_EXERCISE DETAILS_
After the line containing "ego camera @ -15", write nothing more; before it, reproduce every line of the material below exactly, starting with the first.

_GIVEN INFORMATION_
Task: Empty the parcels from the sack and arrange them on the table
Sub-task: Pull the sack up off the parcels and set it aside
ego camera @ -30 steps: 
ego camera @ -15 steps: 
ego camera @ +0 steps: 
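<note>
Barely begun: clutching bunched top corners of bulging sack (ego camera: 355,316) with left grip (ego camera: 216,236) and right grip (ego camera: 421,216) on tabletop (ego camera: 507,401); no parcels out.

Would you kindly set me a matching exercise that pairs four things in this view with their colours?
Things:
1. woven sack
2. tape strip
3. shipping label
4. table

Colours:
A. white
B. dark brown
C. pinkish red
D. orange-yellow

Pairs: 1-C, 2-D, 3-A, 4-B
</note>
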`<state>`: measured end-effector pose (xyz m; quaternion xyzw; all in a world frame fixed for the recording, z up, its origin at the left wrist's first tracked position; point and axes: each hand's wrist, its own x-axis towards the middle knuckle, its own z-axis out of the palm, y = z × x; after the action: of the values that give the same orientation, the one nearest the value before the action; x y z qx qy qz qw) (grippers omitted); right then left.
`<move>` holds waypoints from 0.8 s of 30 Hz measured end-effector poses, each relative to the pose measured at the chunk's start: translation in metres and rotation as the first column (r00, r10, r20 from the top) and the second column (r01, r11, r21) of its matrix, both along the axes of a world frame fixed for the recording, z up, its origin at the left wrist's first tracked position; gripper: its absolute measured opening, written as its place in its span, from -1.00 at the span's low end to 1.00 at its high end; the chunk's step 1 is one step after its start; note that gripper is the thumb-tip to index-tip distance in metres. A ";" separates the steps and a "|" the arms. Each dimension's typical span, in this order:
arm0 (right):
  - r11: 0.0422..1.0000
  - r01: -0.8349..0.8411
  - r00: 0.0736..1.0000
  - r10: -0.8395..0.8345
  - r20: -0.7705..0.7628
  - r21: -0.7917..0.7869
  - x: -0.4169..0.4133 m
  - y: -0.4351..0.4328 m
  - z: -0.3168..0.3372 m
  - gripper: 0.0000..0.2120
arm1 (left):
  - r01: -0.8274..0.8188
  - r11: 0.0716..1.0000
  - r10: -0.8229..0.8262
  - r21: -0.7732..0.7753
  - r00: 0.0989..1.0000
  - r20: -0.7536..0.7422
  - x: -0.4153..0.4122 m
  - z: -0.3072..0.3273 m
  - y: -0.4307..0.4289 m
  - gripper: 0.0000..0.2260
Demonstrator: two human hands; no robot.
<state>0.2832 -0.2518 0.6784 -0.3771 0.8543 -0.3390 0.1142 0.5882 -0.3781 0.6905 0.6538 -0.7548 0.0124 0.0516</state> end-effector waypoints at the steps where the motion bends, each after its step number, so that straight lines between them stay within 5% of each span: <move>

_TASK RESULT_
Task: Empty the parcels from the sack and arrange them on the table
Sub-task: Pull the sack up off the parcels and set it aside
ego camera @ -30 steps: 
ego camera @ -15 steps: 

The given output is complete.